In 1988, Soviet paleontologists described fossils from the Villafranchian-aged Kuruksay (Lagernaja) locality in Tajikistan that they assigned to Hemimachairodus sp. Further study of Plio-Pleistocene carnivorans touched on its presence in 1989, and Scharapov included a section on Hemimachairodus in his 1996 review of machairodontine fossils from the Tajikistan.

===Etymology===
The specific epithet was given in honor of the Polish geologist Józef Zwierzycki. The genus name seems to be a combination of the Greek ἡμι/hēmi meaning "half", and Machairodus.

==Description==
Koenigswald's 1974 diagnosis of Hemimachairodus noted the complete reduction of the third premolar, and serrations on the upper canine teeth being limited to the inner edge. Scharapov's 1996 review noted that Hemimachairodus was similar to Homotherium in size and proportions, and only differed by the absence of the third premolar and the notching on inner side of the upper canine.

The holotype of Hemimachairodus zwierzyckii is a partial left mandibular ramus, retaining the first incisor, the canine, and the fourth premolar, after which it is broken. Koenigswald in 1974 described it as having a weak mental process and a strongly developed mental crest. The mandible itself is slender, with a 46mm diastemata. It was recovered from Sangiran in central Java.
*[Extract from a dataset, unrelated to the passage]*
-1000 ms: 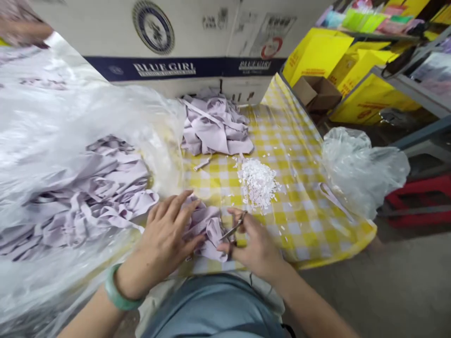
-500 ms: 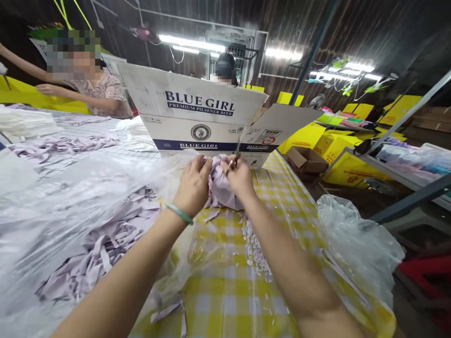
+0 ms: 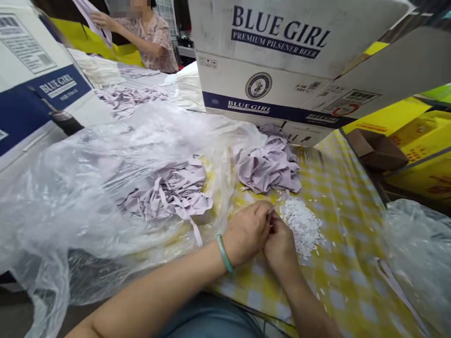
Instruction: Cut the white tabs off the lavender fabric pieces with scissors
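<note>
Close to the table's front edge, my left hand (image 3: 248, 231) and my right hand (image 3: 282, 245) meet with fingers pinched together. A tiny pale tip shows at their fingertips, too small to name. Just beyond them lies a crumpled heap of lilac fabric (image 3: 268, 165), which neither hand touches. Beside my right hand is a pile of small white clippings (image 3: 302, 226). More lilac fabric with narrow straps (image 3: 172, 190) rests on clear plastic sheeting (image 3: 141, 136) to the left. A green bangle (image 3: 224, 253) circles my left wrist.
An open Blue Girl carton (image 3: 229, 80) stands at the back of the yellow checked tablecloth (image 3: 338, 188). Another carton (image 3: 31, 75) is at far left, near a dark tool handle (image 3: 66, 121). A clear plastic bag (image 3: 419, 253) lies right. Across the table, a person (image 3: 155, 40) holds lilac fabric.
Both hands have left the lilac fabric and come back toward me, beside the clippings. The metal tool seen in my right hand is no longer visible there. My view has tilted down and leftward.
</note>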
From Sangiran, Koenigswald (1974) also described a second partial jaw fossil, broken about 1cm behind the molar and 2cm in front of the premolar and retaining both teeth; one tip and one complete lower canine; and two fragments of an upper canine tooth. And from the Djetis Beds Modjokerto in eastern Java, a fragment of a mandible retaining a premolar and the front half of a molar. H. zwierzyckii was estimated by one study to have weighed about 130 kg.

==Palaeoenvironment==
===Java===
The Sangiran Dome locality in Java, Indonesia from which von Koenigswald collected the fossils spans over a million years, and he did not record the stratigraphic backgrounds of his finds. Volmer et al. in 2016 estimated that von Koenigswald's machairodontine fossils came from the Ci Saat or Kedung Brubus faunal units, or possibly the Trinil H.K. faunal unit between them, which collectively date to the Early to Middle Pleistocene; a previous paper in 2001 had placed Hemimachairodus in the Trinil H.K. faunal unit. Other large carnivorans from the same deposits the tiger, fellow machairodontine Homotherium latidens, and the canid Megacyon merriami, all which H. zwierzyckii likely competed with for prey, and the intense competition may have led to its extinction. Other mammals known from the Sangiran locality include rodents, wild pigs, tapirs, muntjacs, deer, rhinoceros, the antelope Duboisia santeng, and the proboscidean Stegodon trigonocephalus.

===Tajikistan===
The Kuruksaj locality, meanwhile, is estimated to be 2.4-2.4 million years of age (late Pliocene, European Land Mammal Unit MN17). Fossils of both forest and plains-dwelling mammals have been found there, including leporines, the rodents Hystrix and Promimomys, the monkey Paradolichopithecus, canids Nyctereutes megamastoides and Canis kuruksaensis, hyaenas Chasmaporthetes and Pachycrocuta, an indeterminate hyena, two different proboscideans, the rhinoceratid Dicerorhinus, the horse Equus stenonis, the camelid Paracamelus, giraffids Sogdianotherium and Sivatherium, and several species each of cervids (deer) and bovids.